Il termine ofiolite (dal greco ophis = serpente e lithos = roccia), venne attribuito all'inizio del XIX secolo dal naturalista francese Brongniart agli ammassi rocciosi di colore verde scuro, lucenti, composti prevalentemente da un gruppo di minerali chiamati serpentini. Attualmente, con ofioliti si indica una precisa successione di rocce mafiche o ultramafiche, cioè rocce ignee composte prevalentemente da minerali scuri, come olivine, pirosseni e anfiboli.
In una sequenza ofiolitica completa, dal basso all'alto si trovano le seguenti rocce:
1 - complesso basale ultramafico (peridotiti), "metamorfosato"
2 - complesso gabbrico (con tessiture cumulitiche)
3 - complesso di dicchi mafici stratiformi
4 - complessi di lave basaltiche a pillows
5 - sedimenti silicei
Fig. 1 - Schema di una successione ofiolitica.
Fin dall'inizio del 1900, i geologi riconobbero delle analogie tra le abbondanti ofioliti alpine e la litosfera oceanica, somiglianza confermata negli anni '60 con lo sviluppo delle ricerche oceanografiche. Da allora, questi brandelli di fondo oceanico sono stati intensamente studiati, non solo per capire attraverso le analogie la composizione degli attuali fondali marini, ma anche per interpretarne le differenze e comprendere i meccanismi che le avevano portate dal fondo dell'oceano alle vette alpine.
Le ofioliti sono abbondanti in quasi tutte le catene montuose formatesi dalla collisione fra due continenti (fa eccezione l'Himalaya). Brandelli dell'antico fondo della Tetide che separava il continente Eurasiatico da quello Africano affiorano sulle Alpi Dinaridi, nell'Appennino ligure-emiliano e in quello meridionale calabrese, all'Isola d'Elba e a Cipro.
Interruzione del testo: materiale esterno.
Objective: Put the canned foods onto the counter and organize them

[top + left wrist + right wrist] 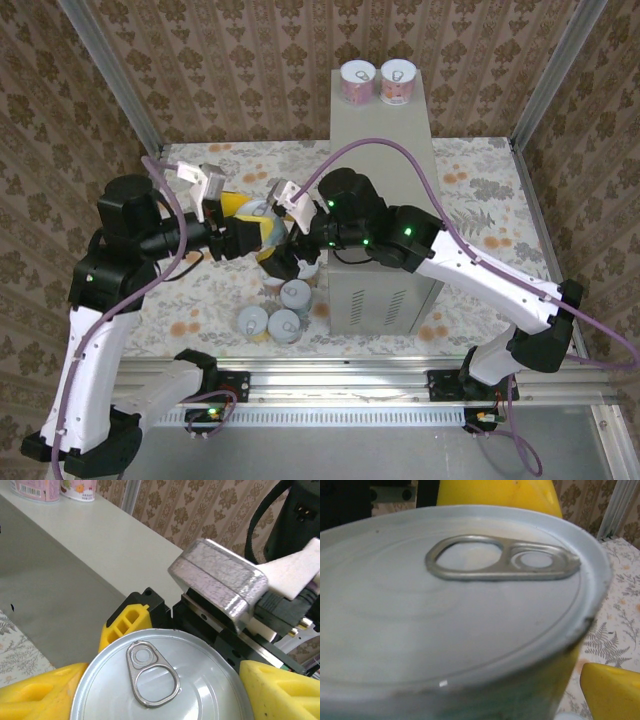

Dal momento che la loro posizione è stata raggiunta attraverso prolungate fasi di trasporto e compressione, questi ammassi di rocce sono spesso molto deformati e raramente presentano la successione completa.
Le ofioliti presentano alcune importanti differenze rispetto alla litosfera degli attuali fondi oceanici. In primo luogo, lo spessore delle rocce ignee (gabbri e basalti) è ridotto (circa max 2 km) rispetto a quello che si trova nei fondali oceanici (circa 4-7 km). Quindi, la crosta oceanica spinta sopra quella continentale nel corso dell'orogenesi alpina doveva essere molto più sottile di quella attuale.
La seconda differenza consiste nel fatto che, sopra i basalti, le ofioliti hanno rocce sedimentarie, i diaspri, formate da silice microcristallina (calcedonio) o amorfa (opale), mentre nei sedimenti oceanici attuali si trovano in questa posizione rocce di tipo carbonatico. La silice contenuta nell'acqua marina deriva principalmente da particelle detritiche trasportate dai fiumi e dall'alterazione di materiale vulcanico e argilloso. Il silicio viene utilizzato da alcuni organismi per la costruzione delle loro parti dure, gusci o scheletri, che poi precipitano sul fondo dell'oceano dove si accumulano.
I principali organismi dai quali derivano le spoglie silicee sono i radiolari, protozoi microscopici comparsi nel Cambriano e oggi diffusi tra 50 e 200 m di profondità, che attualmente costituiscono i diaspri delle ofioliti. La silice contenuta nei diaspri non è cristallizzata (quarzo) ma è amorfa.